GenerateSimilar implements gwern.net's "Similar Links" feature, which uses OpenAI embeddings to find semantically related pages. When you see the "Similar Links" tab on an annotation popup, this module generated those recommendations.

The system works in three phases: (1) document formatting—converting metadata items into embedding-friendly plaintext, (2) embedding generation—calling the OpenAI API via a shell script, and (3) nearest-neighbor search—using an RP-tree (Random Projection tree) data structure for fast approximate lookups. The embeddings are stored in a binary cache (metadata/embeddings.bin) and rebuilt incrementally as new annotations are added.

A secondary capability is "sort by magic"—using embeddings to order lists by semantic similarity rather than date or alphabetically.
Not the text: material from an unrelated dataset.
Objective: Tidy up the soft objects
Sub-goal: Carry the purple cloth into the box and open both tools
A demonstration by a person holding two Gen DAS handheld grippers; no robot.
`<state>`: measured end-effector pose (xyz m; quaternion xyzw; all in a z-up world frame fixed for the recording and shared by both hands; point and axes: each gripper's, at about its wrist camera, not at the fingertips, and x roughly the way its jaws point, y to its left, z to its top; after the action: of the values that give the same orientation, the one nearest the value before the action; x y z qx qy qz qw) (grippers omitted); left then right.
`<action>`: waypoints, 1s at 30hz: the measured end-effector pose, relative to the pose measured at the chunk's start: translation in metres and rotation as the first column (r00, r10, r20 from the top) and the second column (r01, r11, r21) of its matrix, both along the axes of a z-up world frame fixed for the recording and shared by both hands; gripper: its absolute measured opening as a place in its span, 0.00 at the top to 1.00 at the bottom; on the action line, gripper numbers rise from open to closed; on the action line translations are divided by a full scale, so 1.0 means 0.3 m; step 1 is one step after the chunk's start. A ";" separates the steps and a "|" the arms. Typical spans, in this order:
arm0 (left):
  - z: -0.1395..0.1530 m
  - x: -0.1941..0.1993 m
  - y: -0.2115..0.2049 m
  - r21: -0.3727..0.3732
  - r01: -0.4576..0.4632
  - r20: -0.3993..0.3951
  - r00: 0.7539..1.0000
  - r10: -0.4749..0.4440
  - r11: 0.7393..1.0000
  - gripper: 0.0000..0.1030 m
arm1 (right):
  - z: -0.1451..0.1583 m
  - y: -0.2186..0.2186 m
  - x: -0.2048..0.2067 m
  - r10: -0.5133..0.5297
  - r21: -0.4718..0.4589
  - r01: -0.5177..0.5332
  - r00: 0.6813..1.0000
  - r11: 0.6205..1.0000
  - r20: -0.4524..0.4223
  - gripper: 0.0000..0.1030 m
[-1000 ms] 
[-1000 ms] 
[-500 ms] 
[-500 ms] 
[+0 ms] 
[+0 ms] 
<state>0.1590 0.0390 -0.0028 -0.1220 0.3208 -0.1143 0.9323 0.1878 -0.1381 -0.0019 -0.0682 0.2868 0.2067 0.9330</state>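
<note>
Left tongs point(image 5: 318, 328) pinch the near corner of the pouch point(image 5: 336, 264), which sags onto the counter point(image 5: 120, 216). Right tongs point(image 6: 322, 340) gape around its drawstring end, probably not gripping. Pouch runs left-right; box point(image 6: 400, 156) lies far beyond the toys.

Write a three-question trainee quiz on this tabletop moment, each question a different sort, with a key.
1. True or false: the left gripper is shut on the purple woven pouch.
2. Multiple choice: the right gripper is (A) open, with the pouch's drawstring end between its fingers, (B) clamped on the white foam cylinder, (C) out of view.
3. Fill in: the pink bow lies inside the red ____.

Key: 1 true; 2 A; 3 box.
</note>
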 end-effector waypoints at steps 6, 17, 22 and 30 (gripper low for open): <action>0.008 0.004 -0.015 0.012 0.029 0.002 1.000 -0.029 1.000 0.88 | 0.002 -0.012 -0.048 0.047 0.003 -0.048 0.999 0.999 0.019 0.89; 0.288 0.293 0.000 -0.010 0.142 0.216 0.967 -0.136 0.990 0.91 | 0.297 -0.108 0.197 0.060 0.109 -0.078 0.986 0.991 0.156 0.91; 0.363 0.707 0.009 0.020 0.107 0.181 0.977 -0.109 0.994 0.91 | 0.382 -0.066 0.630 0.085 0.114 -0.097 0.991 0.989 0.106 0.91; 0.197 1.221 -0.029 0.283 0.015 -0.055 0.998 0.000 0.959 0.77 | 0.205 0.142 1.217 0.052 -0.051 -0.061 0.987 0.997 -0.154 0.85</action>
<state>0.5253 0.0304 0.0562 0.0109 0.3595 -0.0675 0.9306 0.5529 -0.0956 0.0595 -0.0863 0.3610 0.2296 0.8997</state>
This creates visually coherent clusters when displaying tag pages, making related items appear adjacent.


Public API

singleShotRecommendations :: String -> IO T.Text

Generate recommendations HTML for arbitrary HTML text (used during annotation editing).

Called by: preprocess-markdown.hs Calls: readLinkMetadata, readEmbeddings, embed, embeddings2Forest, findN, generateMatches

readEmbeddings :: IO Embeddings

Load the embedding database from metadata/embeddings.bin.

type Embedding = (String,    -- URL/path
Integer, -- Creation date (ModifiedJulianDay)
String, -- Formatted document text
String, -- Model version ID
[Double]) -- Embedding vector (512 dimensions)
type Embeddings = [Embedding]

Called by: generateSimilar.hs, singleShotRecommendations, sortTagByTopic Calls: DB.decodeFileOrFail

writeEmbeddings :: Embeddings -> IO ()

Persist embeddings to disk with corruption check.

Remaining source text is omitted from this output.